# Fence treatments



## stealthwolf (Sep 24, 2008)

I've ordered some new fence panels. Nothing fancy - just standard overlap fence panels to replace the current ones. They're in a nice orangey-yellow colour which I'm keen to maintain since it brightens up the garden.

Is there any value in some sort of fence treatment to maintain the look? I thought it would be a good idea to do the treatment before fitting.


----------



## enc (Jan 25, 2006)

Most new panels will have been treated already. This should keep your panel looking good for a couple of years. Adding extra protection now will do no harm :thumb:

Pound stretcher have an offer on .. Ronseal one coat timber care, 5 litres £3.99 various colours available.


----------



## Banksy40 (Sep 5, 2012)

We have just bought a new shed that is protected, reading the information fully it states the protection is temporary and only designed to last 4-6 weeks so that you have a chance to put on your own protection.

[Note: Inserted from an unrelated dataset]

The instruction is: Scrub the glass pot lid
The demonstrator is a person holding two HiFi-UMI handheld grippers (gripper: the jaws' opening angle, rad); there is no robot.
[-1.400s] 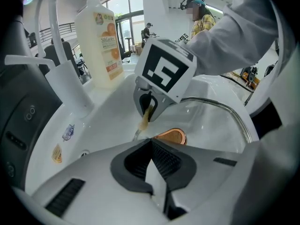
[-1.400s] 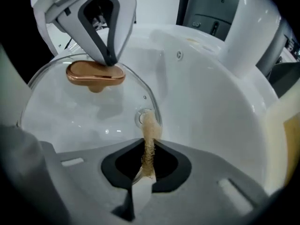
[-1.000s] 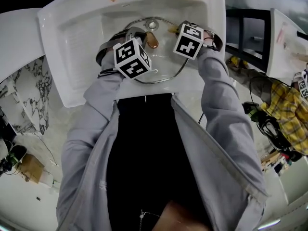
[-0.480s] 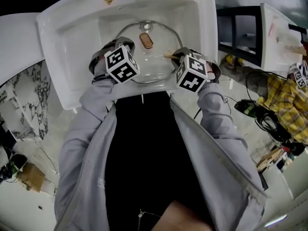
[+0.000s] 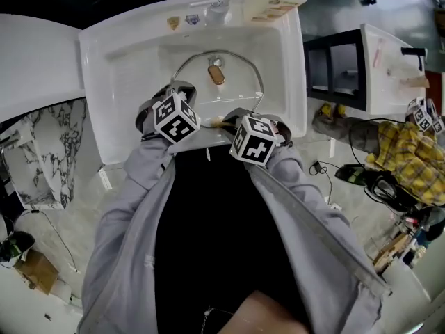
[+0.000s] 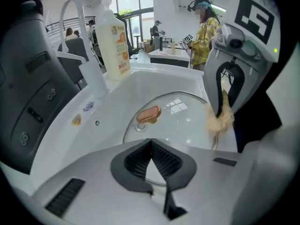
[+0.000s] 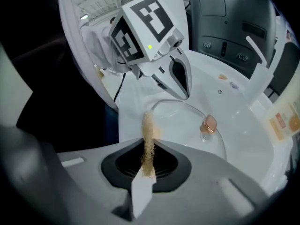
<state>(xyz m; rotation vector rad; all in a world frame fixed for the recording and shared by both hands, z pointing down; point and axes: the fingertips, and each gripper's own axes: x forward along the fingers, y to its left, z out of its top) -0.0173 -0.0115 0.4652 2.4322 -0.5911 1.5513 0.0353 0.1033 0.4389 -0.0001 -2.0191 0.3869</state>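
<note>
Jaws together, our left gripper [image 6: 151, 142] sits at the near rim of the lid [image 6: 178, 116], which lies in the sink [image 6: 140, 86]. Our right gripper [image 7: 147, 146] clamps a scrubber [image 7: 148, 125].

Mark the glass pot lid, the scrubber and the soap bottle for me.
glass pot lid [image 6: 176, 125], left gripper view, clear glass to the right of the copper knob.
scrubber [image 7: 148, 142], right gripper view, middle of the tan fibre strip.
soap bottle [image 6: 117, 46], left gripper view, its front label.
</note>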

The fence we have also just put up, non panel type were all pressure treated, have no colour, but dont need to be treated.

They all have had a couple of coats of ronseal protection added. All done before installation to make things at little easier. 

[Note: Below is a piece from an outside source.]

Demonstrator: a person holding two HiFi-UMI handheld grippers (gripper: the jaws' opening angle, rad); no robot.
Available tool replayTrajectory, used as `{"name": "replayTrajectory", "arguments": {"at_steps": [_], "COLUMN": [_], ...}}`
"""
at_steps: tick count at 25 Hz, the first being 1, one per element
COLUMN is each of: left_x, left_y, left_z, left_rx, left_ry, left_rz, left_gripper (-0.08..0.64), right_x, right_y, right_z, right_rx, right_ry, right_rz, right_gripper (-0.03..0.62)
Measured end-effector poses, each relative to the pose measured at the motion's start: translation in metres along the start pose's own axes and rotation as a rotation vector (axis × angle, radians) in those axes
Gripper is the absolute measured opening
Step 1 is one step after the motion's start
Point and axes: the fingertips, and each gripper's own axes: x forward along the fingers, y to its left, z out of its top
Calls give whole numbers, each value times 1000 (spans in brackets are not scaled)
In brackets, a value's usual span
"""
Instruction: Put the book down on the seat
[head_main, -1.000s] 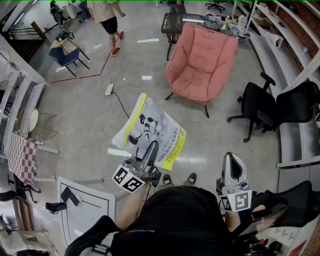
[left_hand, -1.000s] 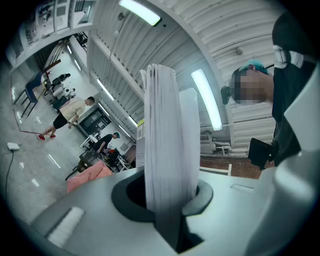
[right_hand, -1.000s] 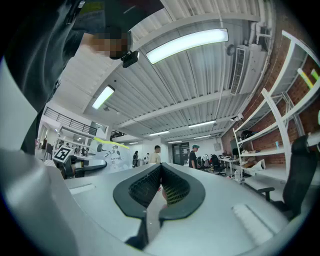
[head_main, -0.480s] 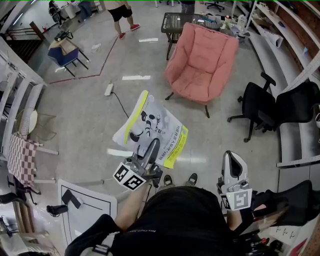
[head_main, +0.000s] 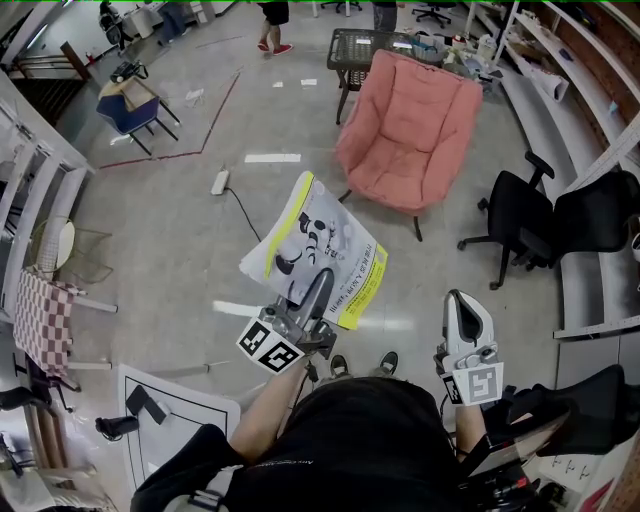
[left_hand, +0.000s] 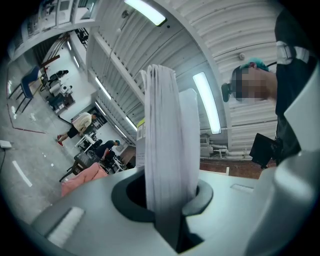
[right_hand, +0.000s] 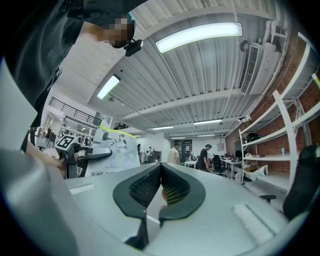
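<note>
Holding the thin white-and-yellow paperback book (head_main: 315, 230) at frame centre, my left tongs (head_main: 321, 278) pinch its lower edge. The right tongs (head_main: 462, 312), lower right, are pressed together on nothing. The padded pink armchair (head_main: 405, 150) stands well apart, upper right. I judge this the carry stage. Next I must close that gap and lay the book flat on the seat.

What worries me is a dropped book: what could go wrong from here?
The left gripper pinches the book by one edge only, so it may sag or slip out. The right gripper is shut and apart from it, too slow to catch it. A cable lies on the floor left of the way to the pink armchair: a possible trip.
</note>
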Motion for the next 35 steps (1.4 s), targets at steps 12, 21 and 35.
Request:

If you want to make the fence panels last longer look at fitting gravel boards to the bottom, its the moisture from the ground that seems to cause most damage.


----------



## steveo3002 (Jan 30, 2006)

sorry to say that ronseal is a load of rubbish , done all our fences with it and it pretty much washes off with water , compare the price to decent paint etc its pennys , cheaper than bottled water or pop

you need a spirit based one to have any effect...the others are little more than coloured water


----------



## turbosnoop (Apr 14, 2015)

In contrary to that I stained a pergola last year with cheap ronseal stain from home bargains, and it looks as good as the day it was done.


----------



## Starbuck88 (Nov 12, 2013)

Sounds like it's a standard natural cedar colour, which looks orangey. 

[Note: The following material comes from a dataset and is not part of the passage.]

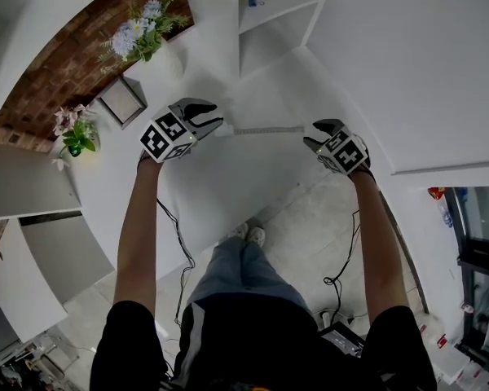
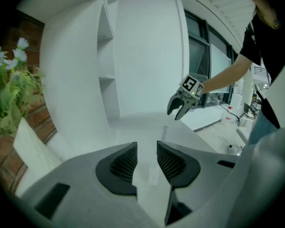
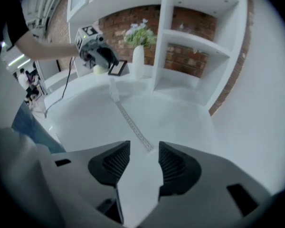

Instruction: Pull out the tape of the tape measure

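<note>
White tabletop (image 1: pixel 228 186) carries the tape (image 1: pixel 265 129) of the tape measure, which we see lying flat in a straight line between the two grippers. At its left end the tape widens into what looks to us like the pale case (image 3: pixel 113 88), lying on the table right under the left gripper (image 1: pixel 216 125). We read that gripper as released: its pads stand apart, with only the table and a pale strip showing in the gap, and they press on nothing. The right gripper (image 1: pixel 314 134) is released too. Its jaws stand wide, and the free end of the tape lies on the table just ahead of them, touching neither pad. Beyond the left gripper we see a vase of flowers (image 1: pixel 143 32), a small frame (image 1: pixel 122 100) and a pink bunch (image 1: pixel 73 129) against a brick wall (image 1: pixel 57 80).
</note>
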`<move>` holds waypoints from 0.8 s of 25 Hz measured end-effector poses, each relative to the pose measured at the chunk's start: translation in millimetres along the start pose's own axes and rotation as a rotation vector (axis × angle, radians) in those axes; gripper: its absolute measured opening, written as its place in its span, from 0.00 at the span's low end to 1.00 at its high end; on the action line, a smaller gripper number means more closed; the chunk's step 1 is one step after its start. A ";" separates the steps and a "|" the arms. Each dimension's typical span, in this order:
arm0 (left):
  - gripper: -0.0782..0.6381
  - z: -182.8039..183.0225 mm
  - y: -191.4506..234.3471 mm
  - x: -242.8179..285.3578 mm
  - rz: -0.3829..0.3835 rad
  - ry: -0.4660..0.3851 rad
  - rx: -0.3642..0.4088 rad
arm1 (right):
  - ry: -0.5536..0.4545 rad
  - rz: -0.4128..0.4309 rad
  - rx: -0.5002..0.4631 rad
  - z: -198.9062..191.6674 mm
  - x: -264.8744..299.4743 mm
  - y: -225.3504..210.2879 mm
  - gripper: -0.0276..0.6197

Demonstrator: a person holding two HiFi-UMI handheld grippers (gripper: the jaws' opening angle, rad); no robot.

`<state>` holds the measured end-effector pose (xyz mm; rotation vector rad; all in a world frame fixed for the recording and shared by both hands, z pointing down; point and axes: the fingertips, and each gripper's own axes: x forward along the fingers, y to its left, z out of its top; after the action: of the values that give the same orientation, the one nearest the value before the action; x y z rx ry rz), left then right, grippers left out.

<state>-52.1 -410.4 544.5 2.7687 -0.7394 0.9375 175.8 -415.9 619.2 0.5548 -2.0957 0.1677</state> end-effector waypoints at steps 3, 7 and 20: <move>0.21 20.2 3.6 -24.0 0.111 -0.129 -0.065 | -0.177 -0.043 0.136 23.9 -24.8 3.3 0.28; 0.14 48.4 -1.0 -59.8 0.266 -0.306 -0.146 | -0.409 -0.129 0.273 52.6 -66.1 12.2 0.15; 0.12 88.7 -67.5 -130.2 0.529 -0.604 -0.237 | -0.940 -0.438 0.535 85.5 -206.9 59.7 0.04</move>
<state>-61.0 -321.9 398.0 2.6760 -1.6009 0.0089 180.2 -324.1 406.4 1.6455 -2.7442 0.2438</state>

I've bought oil for my deck to do and will see what it's like on the fence too.


----------



## G.P (Dec 13, 2011)

New engine oil to maintain its color, cheaper than any paint or old engine to maintain it for free!! My Dad has a 35 year old fence, maintained with old petrol engine oil..


----------



## stealthwolf (Sep 24, 2008)

Thanks guys. Already have gravel boards. I've no idea how long the existing fences have been in place but they're breaking down. I was looking at barrettine products but when you add up the amount of preserver and oil required for seven 5ft by 6ft fence panels, the cost is not far off the price of the fences.


----------



## steveo3002 (Jan 30, 2006)

ive just put up 9 new panels , gonna leave em as is and jet wash off any green that apprears over winter , if you add up treating em every year and the labour you might as well just replace once they look tired


----------



## ollienoclue (Jan 30, 2017)

If you are going to use engine oil, then get hold of some creosote and mix it with that.


----------



## stealthwolf (Sep 24, 2008)

Given creosote is banned, I was contemplating creocote.


----------



## ollienoclue (Jan 30, 2017)

stealthwolf said:


> Given creosote is banned, I was contemplating creocote.


I have no clue what creocote is but creosote is still available for 'professional users' if you happen to know a man in such a position.


----------



## steveo3002 (Jan 30, 2006)

ollienoclue said:


> I have no clue what creocote is but creosote is still available for 'professional users' if you happen to know a man in such a position.


can buy it online as long as long as its for a pro to use :thumb:


----------